WHAT IS REQUIRED. Nothing outside the stretch is wanted. Repeat exactly the lines of the listing below from the one that contains "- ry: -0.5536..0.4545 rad" through the one that contains "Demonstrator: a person", both ends included.

--- START ---

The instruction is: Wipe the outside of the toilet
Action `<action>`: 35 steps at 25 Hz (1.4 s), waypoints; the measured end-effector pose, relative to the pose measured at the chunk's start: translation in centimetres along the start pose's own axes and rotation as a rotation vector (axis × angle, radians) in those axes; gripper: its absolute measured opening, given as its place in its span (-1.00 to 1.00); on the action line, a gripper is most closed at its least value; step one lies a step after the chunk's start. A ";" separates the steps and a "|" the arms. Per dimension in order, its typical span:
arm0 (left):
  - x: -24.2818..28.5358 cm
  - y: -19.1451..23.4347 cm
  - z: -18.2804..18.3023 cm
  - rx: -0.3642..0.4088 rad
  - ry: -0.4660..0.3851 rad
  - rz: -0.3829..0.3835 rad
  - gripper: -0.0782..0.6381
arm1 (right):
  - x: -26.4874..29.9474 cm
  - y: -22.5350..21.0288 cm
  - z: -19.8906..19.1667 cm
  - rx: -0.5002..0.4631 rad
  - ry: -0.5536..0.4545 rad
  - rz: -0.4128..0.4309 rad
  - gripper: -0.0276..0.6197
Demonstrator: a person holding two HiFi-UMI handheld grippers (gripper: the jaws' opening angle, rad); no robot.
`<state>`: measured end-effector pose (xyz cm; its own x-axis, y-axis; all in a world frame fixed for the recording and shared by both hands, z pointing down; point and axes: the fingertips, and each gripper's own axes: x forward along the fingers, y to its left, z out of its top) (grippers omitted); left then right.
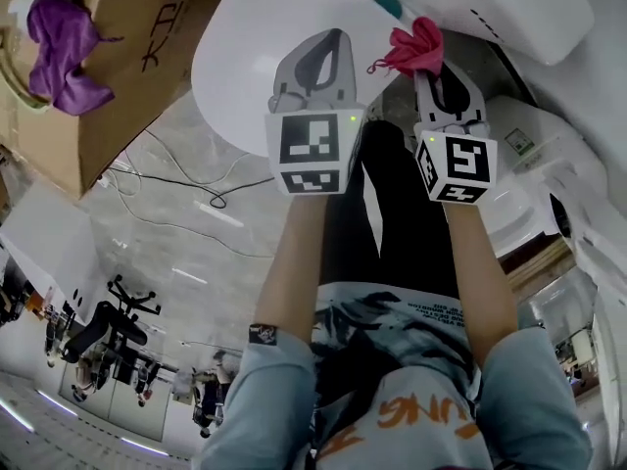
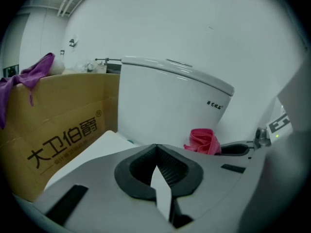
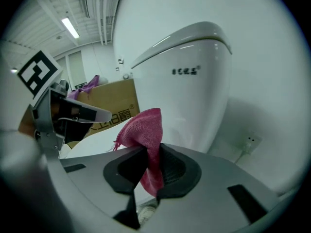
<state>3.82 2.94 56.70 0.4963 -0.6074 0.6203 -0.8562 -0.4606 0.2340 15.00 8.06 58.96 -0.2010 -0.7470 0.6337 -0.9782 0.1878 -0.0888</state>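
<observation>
The white toilet shows its tank (image 2: 165, 106) straight ahead in the left gripper view, and its closed lid (image 1: 255, 57) below both grippers in the head view. My right gripper (image 3: 153, 152) is shut on a pink cloth (image 3: 146, 135), which bunches up above the jaws just short of the tank (image 3: 189, 81). In the head view that pink cloth (image 1: 416, 47) sits at the tip of the right gripper (image 1: 436, 76). My left gripper (image 2: 155, 149) is shut with nothing in it and hovers over the lid, beside the right one.
A brown cardboard box (image 2: 63, 130) with printed characters stands left of the toilet, with a purple cloth (image 2: 29, 79) draped over its top edge. A wall socket (image 3: 250, 142) sits low behind the toilet on the right. Cables (image 1: 167, 179) lie on the grey floor.
</observation>
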 end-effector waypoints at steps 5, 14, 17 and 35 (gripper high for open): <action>-1.9 3.9 -0.3 -0.059 -0.025 0.093 -0.73 | 2.8 4.5 2.6 -0.081 -0.020 0.125 -0.68; -3.5 6.8 -0.8 -0.132 -0.040 0.141 -0.73 | 7.3 8.8 6.7 -0.148 -0.050 0.220 -0.68; -3.2 7.8 -0.2 -0.152 -0.049 0.167 -0.73 | 8.9 9.2 7.5 -0.159 -0.046 0.233 -0.67; 1.0 13.3 1.5 -0.181 -0.024 0.231 -0.73 | 18.5 10.9 10.8 -0.291 -0.054 0.180 -0.68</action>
<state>-6.84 -4.74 59.34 0.2864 -0.6989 0.6553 -0.9576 -0.1864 0.2197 0.06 -10.61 61.44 -0.3793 -0.7164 0.5856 -0.8724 0.4878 0.0318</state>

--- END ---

ANSWER BOX.
  - ry: -0.5536..0.4545 rad
  - rz: -0.4128..0.4309 rad
  - gripper: -0.0276..0.6197
Demonstrator: a person holding two HiFi-UMI handheld grippers (gripper: the jaws' opening angle, rad); no robot.

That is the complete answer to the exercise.